As we have previously mentioned, several studies have supported the notion that the timing and presence of the daily peak in phagocytic activity play an important role in regulating the RPE and photoreceptor physiology and have speculated that a lack of this event may have a negative impact on these cells. Indeed, Nandrot et al. [29] reported that mice lacking ανβ5 integrin receptors fail to show the morning burst of phagocytic activity. During the aging process, these mice lose cone and rod photoreceptors more rapidly than wild-type mice, and the function of these cells is significantly impaired [29]. Thus, this study clearly indicated that the loss of the daily rhythm in RPE phagocytosis might reduce the photoreceptors’ viability during aging. A few years later, this group also reported that mice lacking MFG-E8 also do not show the phagocytic activity peak after light onset [30]. However, surprisingly, these mice did not show any significant difference during the aging process [90]. More recent investigations have also shown that mice lacking D2R or in which Bmal1 has been removed from the RPE do not show any negative phenotype in the photoreceptor function and RPE morphology, even during aging [31,42].

Finally, a recent investigation reported that in germline MT1 KO mice, there is a significant reduction in the number of photoreceptors at 18 months of age [5] and an increase in lipofuscin-like (i.e., autofluorescence) accumulation in the RPE [34]. Initially, we attributed this effect to the fact that removal of MT1 affected the time of the phagocytic peak [34]. However, recent data suggest that the presence of the phagocytic peak does not affect RPE or photoreceptor health and viability during aging [31,42]. Hence, we now believe that the direct action of MT1 signaling on the RPE and/or photoreceptor cells are responsible for the phenotype(s) observed in our previous study.

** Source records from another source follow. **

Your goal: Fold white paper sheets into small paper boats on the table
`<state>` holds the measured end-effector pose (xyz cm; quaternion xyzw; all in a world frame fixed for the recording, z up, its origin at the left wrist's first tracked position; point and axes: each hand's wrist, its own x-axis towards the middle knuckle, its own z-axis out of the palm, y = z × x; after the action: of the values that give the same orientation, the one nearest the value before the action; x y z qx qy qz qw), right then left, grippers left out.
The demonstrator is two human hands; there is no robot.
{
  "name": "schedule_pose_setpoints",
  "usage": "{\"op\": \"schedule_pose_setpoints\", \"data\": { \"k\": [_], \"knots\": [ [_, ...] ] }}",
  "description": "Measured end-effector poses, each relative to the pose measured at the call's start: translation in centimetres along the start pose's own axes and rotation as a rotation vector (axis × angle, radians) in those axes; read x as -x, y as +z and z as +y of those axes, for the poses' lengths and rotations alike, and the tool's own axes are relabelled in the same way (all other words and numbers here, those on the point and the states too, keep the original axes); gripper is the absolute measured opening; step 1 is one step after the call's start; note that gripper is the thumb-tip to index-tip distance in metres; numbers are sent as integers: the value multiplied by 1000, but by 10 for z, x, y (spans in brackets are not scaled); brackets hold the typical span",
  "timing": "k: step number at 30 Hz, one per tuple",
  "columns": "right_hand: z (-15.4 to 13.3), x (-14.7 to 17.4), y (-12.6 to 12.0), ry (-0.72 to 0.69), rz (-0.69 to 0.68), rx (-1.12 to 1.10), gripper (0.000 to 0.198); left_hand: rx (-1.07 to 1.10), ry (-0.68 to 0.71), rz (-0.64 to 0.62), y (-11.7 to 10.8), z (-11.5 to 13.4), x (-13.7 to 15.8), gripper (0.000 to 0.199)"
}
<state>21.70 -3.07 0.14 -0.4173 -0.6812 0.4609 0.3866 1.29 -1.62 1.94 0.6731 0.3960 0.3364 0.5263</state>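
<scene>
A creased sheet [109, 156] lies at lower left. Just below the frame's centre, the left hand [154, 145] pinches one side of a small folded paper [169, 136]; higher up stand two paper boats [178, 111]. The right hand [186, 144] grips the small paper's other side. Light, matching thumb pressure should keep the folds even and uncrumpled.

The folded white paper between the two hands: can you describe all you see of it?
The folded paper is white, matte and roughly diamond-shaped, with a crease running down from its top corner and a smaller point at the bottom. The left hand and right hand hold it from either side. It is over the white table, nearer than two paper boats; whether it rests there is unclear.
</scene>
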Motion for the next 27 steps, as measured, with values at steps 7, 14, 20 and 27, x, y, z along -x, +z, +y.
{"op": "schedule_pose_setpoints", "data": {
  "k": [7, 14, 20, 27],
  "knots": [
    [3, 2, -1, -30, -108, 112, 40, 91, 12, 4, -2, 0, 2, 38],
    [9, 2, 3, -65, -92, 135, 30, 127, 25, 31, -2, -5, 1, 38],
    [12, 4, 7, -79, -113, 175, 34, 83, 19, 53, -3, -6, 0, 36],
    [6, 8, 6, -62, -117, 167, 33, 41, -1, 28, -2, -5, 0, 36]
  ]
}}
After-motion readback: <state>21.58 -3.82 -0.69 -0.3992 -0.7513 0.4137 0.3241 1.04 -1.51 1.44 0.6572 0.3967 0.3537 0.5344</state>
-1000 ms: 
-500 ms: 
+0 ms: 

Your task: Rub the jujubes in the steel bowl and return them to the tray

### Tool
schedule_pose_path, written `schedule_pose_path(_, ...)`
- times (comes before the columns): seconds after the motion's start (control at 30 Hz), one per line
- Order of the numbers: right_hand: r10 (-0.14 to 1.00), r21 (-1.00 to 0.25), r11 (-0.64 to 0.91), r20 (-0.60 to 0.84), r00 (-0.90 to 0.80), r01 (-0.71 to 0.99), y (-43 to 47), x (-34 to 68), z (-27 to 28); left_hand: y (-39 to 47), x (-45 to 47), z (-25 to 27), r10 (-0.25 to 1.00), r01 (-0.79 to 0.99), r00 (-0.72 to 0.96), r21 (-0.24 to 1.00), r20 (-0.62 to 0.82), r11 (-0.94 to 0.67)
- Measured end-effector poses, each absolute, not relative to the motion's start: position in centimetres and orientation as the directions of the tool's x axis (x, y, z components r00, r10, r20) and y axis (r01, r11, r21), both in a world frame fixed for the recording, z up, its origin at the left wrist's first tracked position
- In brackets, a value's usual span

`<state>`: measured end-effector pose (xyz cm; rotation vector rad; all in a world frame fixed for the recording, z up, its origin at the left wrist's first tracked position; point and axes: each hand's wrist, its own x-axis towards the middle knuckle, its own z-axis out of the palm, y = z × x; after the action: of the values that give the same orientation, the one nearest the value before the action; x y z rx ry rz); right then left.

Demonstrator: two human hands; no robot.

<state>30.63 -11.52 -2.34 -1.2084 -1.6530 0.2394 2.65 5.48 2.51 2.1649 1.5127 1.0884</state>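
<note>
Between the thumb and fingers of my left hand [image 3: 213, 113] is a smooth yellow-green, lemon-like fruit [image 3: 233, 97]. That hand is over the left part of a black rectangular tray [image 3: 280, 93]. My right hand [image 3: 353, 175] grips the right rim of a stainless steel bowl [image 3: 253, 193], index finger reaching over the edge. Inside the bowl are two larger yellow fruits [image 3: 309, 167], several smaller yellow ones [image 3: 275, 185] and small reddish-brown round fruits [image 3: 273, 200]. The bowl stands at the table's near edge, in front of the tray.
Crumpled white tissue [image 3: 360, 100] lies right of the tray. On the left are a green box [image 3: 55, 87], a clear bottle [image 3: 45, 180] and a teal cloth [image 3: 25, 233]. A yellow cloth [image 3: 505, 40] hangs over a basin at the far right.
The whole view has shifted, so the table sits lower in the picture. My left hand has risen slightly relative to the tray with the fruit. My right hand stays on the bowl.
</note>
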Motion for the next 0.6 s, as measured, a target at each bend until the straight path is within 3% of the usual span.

Thus, experimental evidence from different mouse models suggests that the loss of the diurnal phagocytic peak of the POS does not result in any deleterious effects in the retina and RPE during aging. As mentioned earlier, importantly, in all the mice models described above, the RPE total daily phagocytic activity was not different, although the peak was abolished. Thus, the increase in the basal phagocytic activity may compensate for the peak loss.

6. Conclusions

In conclusion, experimental evidence accumulated over the last fifty years has demonstrated that the daily burst in phagocytic activity by the RPE is present in several vertebrate species (diurnal and nocturnal) as well as in the rod and cone photoreceptors. The mechanisms controlling this burst are complex and involve the circadian clock in the RPE and a well-known circadian output of the retina (i.e., dopamine) (Figure 3). However, new experimental evidence suggests that such a peak is not important for the health of the RPE or the photoreceptors.

Figure 3

Proposed mechanisms by which light regulates the burst in phagocytic activity after the onset of light. Photoreceptors (PRL) perceive light and then signal to dopaminergic neurons in the inner retina (INL) to release dopamine (DA) [91]. DA then diffuses within the retina and reaches the RPE. DA binds to D2R and activate integrin signaling thus stimulating phagocytic activity by RPE after the onset of light. Thus, DA signaling, via the D2R, conveys the light signal to the RPE that regulates the burst in phagocytic activity. The circadian clock in the RPE also controls the burst in phagocytic activity by controlling the expression of D2R.